Preventing Armageddon: 2010 Drell Lecture examines the road to nuclear arms elimination
What would a world without nuclear weapons look like, and how might it be achieved when Iran and North Korea are seeking the Bomb? The 2010 Drell Lecture brought together two Hoover fellows, both outspoken advocates of nuclear nonproliferation - former Secretary of State George Shultz and theoretical physicist Sidney Drell - in a conversation with former New York Times journalist Philip Taubman over the future of global nuclear disarmament.
BY AIMEE MILES
What would a world without nuclear weapons look like, and how might global leaders achieve the delicate political balance needed for its development?
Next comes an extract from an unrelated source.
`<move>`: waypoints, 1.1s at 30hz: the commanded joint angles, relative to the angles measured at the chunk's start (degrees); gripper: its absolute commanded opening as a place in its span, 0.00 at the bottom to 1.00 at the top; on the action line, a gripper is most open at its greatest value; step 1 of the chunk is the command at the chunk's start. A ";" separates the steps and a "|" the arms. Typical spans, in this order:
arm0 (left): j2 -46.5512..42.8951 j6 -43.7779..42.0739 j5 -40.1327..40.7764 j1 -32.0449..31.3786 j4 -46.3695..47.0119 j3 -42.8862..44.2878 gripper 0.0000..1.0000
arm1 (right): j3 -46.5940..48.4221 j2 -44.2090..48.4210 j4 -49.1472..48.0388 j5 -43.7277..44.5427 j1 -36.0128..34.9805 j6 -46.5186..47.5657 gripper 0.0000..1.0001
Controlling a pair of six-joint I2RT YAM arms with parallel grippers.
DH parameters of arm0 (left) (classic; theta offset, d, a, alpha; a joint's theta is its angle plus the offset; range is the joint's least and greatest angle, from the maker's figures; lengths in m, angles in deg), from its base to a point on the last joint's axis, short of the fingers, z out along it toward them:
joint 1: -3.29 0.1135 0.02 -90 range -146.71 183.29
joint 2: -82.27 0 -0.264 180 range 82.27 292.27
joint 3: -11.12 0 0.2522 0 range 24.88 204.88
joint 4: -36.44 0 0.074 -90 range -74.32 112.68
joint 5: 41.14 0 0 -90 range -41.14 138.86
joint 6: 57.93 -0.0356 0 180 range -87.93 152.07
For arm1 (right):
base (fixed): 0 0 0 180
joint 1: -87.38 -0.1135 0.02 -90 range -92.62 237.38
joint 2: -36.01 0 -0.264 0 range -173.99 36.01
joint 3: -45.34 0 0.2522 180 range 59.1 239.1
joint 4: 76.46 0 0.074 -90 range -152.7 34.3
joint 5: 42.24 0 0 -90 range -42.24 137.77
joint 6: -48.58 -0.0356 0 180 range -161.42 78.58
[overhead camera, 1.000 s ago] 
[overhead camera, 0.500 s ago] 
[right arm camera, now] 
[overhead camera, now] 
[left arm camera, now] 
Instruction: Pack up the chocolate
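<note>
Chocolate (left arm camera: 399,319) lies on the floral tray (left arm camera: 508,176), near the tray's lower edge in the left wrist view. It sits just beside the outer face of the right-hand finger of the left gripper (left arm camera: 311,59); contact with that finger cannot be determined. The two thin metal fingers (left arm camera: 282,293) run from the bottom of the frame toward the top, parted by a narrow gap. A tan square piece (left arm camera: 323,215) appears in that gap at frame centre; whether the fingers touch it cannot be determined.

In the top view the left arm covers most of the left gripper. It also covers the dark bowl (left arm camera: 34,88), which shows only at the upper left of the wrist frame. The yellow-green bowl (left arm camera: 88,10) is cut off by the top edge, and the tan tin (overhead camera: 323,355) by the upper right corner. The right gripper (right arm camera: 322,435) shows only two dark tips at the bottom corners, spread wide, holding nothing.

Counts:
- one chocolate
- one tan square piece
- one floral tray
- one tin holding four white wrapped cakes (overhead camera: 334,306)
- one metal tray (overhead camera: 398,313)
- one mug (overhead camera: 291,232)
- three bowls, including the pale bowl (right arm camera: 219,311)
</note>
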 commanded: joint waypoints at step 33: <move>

Is a nuclear nonproliferation agenda compatible with the contemporary demands of national and international security, or will the escalating threat of emerging nuclear rivals perpetually quash any hope of progress toward comprehensive nuclear reduction?
These dilemmas were among the weighty subjects of contemplation in discussion Monday hosted by Stanford's Center for International Security and Cooperation (CISAC), titled "Working Toward a World Without Nuclear Weapons."
The 2010 Drell Lecture brought together two Hoover fellows and outspoken advocates of nuclear nonproliferation - former Secretary of State George Shultz and theoretical physicist Sidney Drell - in a conversation with former New York Times journalist Philip Taubman over the future of global nuclear disarmament.
Shultz and Drell, who became colleagues (and fast friends) after Shultz sought the technical counsel of the latter while serving as secretary of state under President Reagan, were both advocates of arms control and nuclear nonproliferation during the Cold War.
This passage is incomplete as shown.